• **DIRECTIONS**
Only the lines below starting at the one that contains "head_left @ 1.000" and ending at the one that contains "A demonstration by" are to be reproduced, exactly and with both ends kept.

• **PROVIDED DATA**
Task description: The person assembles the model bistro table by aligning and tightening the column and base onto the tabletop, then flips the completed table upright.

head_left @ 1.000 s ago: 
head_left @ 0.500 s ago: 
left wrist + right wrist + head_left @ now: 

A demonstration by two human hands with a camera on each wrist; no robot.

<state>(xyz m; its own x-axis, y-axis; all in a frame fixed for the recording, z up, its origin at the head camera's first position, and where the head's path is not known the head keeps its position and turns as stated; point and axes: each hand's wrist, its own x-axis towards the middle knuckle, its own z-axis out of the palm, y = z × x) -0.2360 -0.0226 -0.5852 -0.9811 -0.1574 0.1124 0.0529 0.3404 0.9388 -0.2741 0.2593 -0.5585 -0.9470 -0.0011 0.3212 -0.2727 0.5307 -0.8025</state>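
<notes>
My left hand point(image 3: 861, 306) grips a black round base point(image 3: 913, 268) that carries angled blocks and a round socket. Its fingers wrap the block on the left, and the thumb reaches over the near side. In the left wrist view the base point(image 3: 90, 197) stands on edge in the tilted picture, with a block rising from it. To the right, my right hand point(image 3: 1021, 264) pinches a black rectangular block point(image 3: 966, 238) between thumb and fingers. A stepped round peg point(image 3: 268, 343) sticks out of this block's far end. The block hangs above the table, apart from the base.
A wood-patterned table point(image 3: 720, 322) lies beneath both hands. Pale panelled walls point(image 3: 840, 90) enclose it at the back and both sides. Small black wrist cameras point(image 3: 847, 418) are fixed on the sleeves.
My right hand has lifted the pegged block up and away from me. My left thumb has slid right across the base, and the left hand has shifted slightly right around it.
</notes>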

• **EXERCISE RESPONSE**
head_left @ 1.000 s ago: 
head_left @ 0.500 s ago: 
left wrist + right wrist + head_left @ now: 

A demonstration by two human hands with a camera on each wrist; no robot.

The response is complete as it stands.